À l’heure où nous bouclons ce numéro, le successeur de Nicolas Hulot au ministère de la Transition écologique n’est pas encore connu. Certains ont été soulagés d’apprendre le départ du ministre le plus populaire du gouvernement, d’autres se désolent devant cette preuve de la victoire des « lobbys ». Si personne (ou presque) ne conteste l’urgence environnementale, le pragmatisme oblige à accepter que le big bang attendu par de nombreux militants écologistes n’aura pas lieu. Comme en atteste l’intitulé du portefeuille ministériel, il s’agit de gérer la transition. Donc de passer de l’ancien monde au nouveau. Pas simple, avec 5 millions de chômeurs et une croissance timide, de relancer nos modèles économiques sur le chemin du développement durable. Le processus de mutation porte sa part de destructions d’emploi, liées à des évolutions profondes dans les process et la production de valeur. Conduire la transition, c’est aussi accompagner ceux qui auront à en pâtir. Et en atténuer les effets négatifs.
Dans cet exercice, le plus difficile n’est peut-être pas de savoir ce qu’il faut faire, mais de savoir comment le faire. La complexité de la transition énergétique dans le transport de voyageurs en est une belle illustration. Nombre de commentateurs, experts du « Yaka Fokon », invoquent le courage politique pour exhorter le chef de l’État à prendre des décisions historiques. En finir une bonne fois pour toutes avec la vieille économie énergivore et émissive, sans oublier de fermer les centrales nucléaires au plus tôt. Il est pourtant bien évident que les énergies renouvelables ne suffiront pas à recharger les batteries de milliers de véhicules électriques et autres infrastructures communicantes. Quant à la solution hydrogène, elle reste à ce jour à la fois très prometteuse… et très onéreuse! Plus accessible, le GNV progresse, à condition que les sources d’avitaillement soient disponibles, et finançables.

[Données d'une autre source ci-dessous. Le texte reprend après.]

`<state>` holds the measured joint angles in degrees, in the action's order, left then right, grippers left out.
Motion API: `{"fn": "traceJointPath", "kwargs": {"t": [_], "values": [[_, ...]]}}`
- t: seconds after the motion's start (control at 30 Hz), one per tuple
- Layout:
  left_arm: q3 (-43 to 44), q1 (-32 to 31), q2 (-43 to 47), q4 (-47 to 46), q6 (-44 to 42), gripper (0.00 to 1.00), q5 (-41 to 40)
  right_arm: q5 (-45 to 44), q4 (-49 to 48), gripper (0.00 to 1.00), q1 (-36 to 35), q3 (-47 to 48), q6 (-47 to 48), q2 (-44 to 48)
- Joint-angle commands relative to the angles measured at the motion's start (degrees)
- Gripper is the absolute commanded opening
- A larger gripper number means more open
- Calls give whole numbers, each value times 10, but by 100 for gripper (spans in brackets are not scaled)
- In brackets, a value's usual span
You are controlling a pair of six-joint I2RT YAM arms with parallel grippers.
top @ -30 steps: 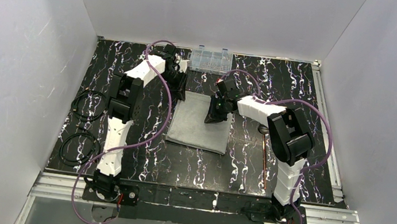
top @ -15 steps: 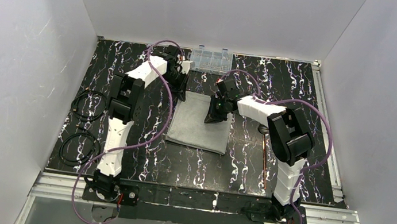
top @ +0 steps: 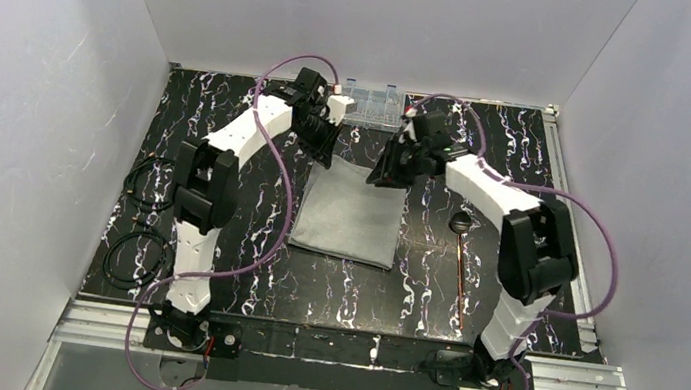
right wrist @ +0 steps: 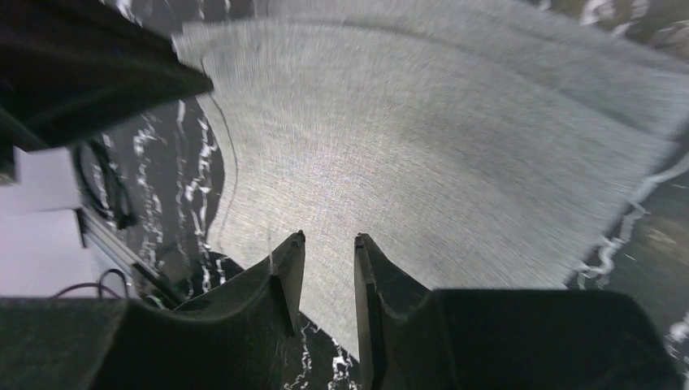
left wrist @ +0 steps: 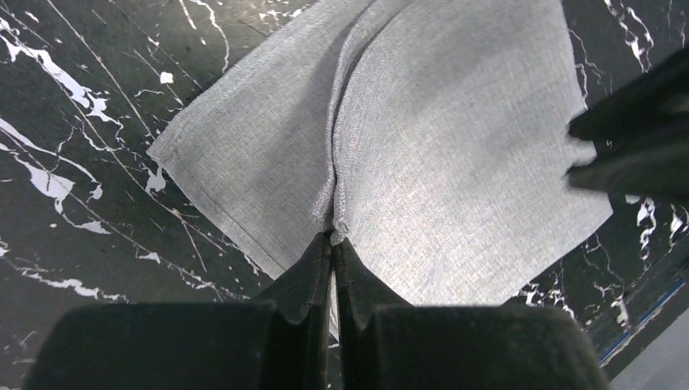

Pendant que les beaux esprits s’échauffent, les nouveaux acteurs de la mobilité ne se laissent pas distraire. Uber en tête, qui vient de conclure avec FlixBus un partenariat pour proposer une offre sur le dernier kilomètre. Le VTC est sans doute la meilleure solution pour rejoindre des gares routières mal desservies par les transports publics, ou s’y rendre à des heures où les bus et métro ne circulent pas. C’est aussi très pratique pour les bagages… et surtout, bien plus rapide et efficace que d’attendre les adaptations réglementaires, et compter sur le bon vouloir des exploitants de transports traditionnels. À Nice, c’est encore avec Uber que la collectivité a choisi de lancer une expérimentation d’offre nocturne, moins chère et plus performante qu’un bus de nuit. Le nouveau monde gagne du terrain.